The invention relates to an axial lead semiconductor device, and especially to an inexpensive bridge rectifier device with an integral pulse suppressor chip, which is connected to protect electronic components from damage by large line overvoltages applied between the axial leads.
Axial lead semiconductor devices are well known, but their use has usually been limited to "packaging" of single chip diodes, which are solder-connected by means of preforms between two "nail head" or disc structures that are respectively attached to two opposed straight wire leads extending from the axial lead semiconductor devices. The two leads are coaxial, and extend in opposite directions from the package material (typically glass or ceramic) in which the semiconductor chip and the nail head or disk portions of the structure are encapsulated. In some instances, several individual chips solder-connected together in series fashion have been encapsulated in axial lead devices of the type mentioned above.
Simple axial lead semiconductor devices are popular because they are reliable and inexpensive to manufacture. Their low cost is partly due to the fact that the carriers or "boats" which are used in their manufacture are capable of holding large numbers, typically 1,000, of the axial lead devices during manufacture thereof. Conventional techniques are used utilizing vacuum pickup devices to place the individual solder preforms and semiconductor chips in cylindrical holes in which the bottom axial lead members are dropped so that the upper disk surfaces are horizontal. After the lower axial lead members, solder preforms, semiconductor diodes, and upper axial lead members have been positioned in the various holes in the boat, it is placed in an oven and its temperature is raised high enough to melt the solder preforms and thereby produce the desired electrical and mechanical interconnection of these elements. The boat is then removed from the oven, and the axial lead devices are then encapsulated, typically by transfer molding procedures.

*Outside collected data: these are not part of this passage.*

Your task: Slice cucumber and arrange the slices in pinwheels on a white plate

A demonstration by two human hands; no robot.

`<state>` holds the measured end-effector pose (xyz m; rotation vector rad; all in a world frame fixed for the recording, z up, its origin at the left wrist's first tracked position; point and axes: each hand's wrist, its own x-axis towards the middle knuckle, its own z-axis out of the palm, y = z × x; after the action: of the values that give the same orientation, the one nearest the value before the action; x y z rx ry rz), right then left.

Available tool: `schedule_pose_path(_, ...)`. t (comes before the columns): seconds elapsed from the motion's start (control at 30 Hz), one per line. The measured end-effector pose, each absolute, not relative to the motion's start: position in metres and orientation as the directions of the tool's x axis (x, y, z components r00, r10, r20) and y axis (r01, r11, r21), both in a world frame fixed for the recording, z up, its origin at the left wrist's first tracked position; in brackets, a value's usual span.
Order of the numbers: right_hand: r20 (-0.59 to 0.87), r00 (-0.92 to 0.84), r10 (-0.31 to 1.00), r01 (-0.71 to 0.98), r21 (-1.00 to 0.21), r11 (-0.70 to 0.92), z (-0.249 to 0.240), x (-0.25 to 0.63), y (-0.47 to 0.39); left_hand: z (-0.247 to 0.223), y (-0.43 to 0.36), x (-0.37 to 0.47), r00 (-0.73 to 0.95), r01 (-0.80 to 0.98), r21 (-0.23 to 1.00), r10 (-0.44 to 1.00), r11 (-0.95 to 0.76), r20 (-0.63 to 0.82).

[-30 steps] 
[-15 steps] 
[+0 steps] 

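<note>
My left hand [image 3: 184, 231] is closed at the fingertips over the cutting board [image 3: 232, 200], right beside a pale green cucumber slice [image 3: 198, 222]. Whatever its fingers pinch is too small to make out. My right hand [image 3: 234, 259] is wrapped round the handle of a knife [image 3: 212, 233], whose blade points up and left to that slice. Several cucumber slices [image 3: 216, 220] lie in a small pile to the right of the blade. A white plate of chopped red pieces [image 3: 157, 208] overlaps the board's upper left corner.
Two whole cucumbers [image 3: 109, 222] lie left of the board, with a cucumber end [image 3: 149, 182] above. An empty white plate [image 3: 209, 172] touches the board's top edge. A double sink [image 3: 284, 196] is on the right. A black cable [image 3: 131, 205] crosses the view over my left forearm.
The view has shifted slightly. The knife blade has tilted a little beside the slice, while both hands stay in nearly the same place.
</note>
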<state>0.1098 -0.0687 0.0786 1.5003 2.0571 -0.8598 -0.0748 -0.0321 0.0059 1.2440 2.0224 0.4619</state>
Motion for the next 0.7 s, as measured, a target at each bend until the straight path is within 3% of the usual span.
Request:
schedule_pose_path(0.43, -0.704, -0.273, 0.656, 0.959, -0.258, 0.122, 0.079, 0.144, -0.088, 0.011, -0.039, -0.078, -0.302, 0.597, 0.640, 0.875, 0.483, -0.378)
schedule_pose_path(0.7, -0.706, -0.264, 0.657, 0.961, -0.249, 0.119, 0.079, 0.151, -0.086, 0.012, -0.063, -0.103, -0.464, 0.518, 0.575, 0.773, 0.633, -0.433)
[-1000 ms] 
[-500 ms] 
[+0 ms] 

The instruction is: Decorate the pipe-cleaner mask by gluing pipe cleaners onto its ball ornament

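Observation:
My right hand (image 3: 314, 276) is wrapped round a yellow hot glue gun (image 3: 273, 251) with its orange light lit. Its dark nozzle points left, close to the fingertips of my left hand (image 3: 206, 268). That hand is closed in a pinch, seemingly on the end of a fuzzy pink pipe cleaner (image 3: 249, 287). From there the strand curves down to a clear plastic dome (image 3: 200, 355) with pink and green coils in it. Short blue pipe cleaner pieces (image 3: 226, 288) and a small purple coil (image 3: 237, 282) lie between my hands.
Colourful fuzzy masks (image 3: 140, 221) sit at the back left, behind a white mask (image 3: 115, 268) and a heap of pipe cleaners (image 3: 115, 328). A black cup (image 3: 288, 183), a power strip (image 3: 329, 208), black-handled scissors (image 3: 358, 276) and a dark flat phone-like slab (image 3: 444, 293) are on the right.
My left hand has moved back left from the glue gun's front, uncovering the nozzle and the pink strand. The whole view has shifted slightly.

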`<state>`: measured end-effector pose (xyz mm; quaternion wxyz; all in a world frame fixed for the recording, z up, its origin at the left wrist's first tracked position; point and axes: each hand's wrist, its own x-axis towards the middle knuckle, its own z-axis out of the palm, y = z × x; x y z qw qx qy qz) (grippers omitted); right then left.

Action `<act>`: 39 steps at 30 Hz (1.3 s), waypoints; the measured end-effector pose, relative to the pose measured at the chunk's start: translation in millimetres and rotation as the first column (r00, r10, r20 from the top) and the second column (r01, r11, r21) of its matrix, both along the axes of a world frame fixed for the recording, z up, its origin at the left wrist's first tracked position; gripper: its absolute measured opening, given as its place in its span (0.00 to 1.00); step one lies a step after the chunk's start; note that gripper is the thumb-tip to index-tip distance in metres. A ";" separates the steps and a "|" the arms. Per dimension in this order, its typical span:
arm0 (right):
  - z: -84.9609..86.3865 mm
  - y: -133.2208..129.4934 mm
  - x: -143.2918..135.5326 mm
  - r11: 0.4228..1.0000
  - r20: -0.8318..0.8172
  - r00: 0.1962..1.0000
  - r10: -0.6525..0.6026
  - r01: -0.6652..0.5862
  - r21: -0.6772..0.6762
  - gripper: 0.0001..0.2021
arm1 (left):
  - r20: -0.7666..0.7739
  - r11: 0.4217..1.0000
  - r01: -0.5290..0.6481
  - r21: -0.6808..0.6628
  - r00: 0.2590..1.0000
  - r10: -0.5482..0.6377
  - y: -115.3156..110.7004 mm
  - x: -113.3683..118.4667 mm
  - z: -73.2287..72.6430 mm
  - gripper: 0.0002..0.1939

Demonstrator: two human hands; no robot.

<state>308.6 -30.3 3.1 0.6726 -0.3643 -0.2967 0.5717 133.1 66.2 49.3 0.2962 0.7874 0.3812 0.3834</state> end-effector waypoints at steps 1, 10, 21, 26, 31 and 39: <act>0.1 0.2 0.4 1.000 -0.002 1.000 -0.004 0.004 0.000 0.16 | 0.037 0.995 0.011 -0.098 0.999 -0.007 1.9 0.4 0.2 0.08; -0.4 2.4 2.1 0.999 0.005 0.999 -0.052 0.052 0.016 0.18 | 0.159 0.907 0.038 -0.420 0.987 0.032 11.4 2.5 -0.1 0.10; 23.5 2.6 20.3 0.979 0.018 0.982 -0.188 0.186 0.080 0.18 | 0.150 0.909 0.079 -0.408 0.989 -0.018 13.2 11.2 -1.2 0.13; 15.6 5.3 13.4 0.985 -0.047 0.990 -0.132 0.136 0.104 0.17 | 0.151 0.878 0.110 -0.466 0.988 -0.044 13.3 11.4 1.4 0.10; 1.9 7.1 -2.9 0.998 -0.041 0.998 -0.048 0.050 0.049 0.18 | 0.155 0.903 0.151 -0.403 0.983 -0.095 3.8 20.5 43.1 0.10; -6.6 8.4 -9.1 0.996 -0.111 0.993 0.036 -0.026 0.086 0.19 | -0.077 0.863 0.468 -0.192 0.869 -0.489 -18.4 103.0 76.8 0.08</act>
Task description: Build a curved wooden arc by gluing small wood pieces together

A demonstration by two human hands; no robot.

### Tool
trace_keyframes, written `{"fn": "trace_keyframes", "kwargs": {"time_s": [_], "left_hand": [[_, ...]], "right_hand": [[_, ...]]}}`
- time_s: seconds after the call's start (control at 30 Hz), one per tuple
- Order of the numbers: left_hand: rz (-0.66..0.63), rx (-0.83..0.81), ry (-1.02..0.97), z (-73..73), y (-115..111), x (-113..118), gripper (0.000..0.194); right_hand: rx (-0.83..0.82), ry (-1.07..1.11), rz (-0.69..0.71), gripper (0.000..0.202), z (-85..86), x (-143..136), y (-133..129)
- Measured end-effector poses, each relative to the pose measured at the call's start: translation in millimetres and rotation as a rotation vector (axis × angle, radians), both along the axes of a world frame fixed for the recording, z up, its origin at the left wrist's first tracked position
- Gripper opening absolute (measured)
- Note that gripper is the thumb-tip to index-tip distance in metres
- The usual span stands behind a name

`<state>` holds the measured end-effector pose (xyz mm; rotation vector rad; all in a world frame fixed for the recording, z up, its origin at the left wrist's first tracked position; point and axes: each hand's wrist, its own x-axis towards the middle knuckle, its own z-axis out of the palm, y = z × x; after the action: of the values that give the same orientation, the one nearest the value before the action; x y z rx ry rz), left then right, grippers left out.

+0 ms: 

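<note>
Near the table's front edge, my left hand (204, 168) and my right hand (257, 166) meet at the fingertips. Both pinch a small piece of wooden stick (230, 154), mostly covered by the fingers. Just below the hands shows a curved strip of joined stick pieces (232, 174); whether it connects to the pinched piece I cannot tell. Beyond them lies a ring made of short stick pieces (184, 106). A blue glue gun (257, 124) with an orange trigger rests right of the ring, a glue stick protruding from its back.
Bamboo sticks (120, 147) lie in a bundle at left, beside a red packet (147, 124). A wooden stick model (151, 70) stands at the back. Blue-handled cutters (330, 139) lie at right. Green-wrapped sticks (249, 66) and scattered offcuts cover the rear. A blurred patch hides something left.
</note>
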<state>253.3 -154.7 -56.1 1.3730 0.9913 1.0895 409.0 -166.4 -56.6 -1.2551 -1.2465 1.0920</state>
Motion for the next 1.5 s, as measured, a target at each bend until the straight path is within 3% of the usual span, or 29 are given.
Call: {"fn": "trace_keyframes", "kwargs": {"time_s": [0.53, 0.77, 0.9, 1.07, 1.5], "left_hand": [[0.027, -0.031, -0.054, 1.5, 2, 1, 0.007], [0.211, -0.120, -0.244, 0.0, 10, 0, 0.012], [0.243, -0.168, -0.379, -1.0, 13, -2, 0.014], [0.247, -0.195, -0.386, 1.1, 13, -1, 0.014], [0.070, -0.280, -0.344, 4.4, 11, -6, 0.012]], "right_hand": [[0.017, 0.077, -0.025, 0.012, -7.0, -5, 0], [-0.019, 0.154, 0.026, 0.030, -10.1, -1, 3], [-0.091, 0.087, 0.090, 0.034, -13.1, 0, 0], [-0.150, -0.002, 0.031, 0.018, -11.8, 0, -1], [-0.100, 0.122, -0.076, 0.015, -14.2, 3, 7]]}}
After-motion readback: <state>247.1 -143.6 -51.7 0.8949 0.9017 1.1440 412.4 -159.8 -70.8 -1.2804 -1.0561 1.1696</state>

However, the above described axial lead device structure has not been commonly used for assembly between the two disks of more than one semiconductor chip in side-by-side relationship because this technique would cause a great deal of difficulty in achieving convenient alignment of the solder preforms and the individual semiconductor chips. In no case has this technique been utilized for encapsulating multiple "stacks" of semiconductor chips in which intermediate conductive nodes need to be interconnected, because of the impracticality of positioning and soldering the various semiconductor chips and inter-node conductors that would be needed.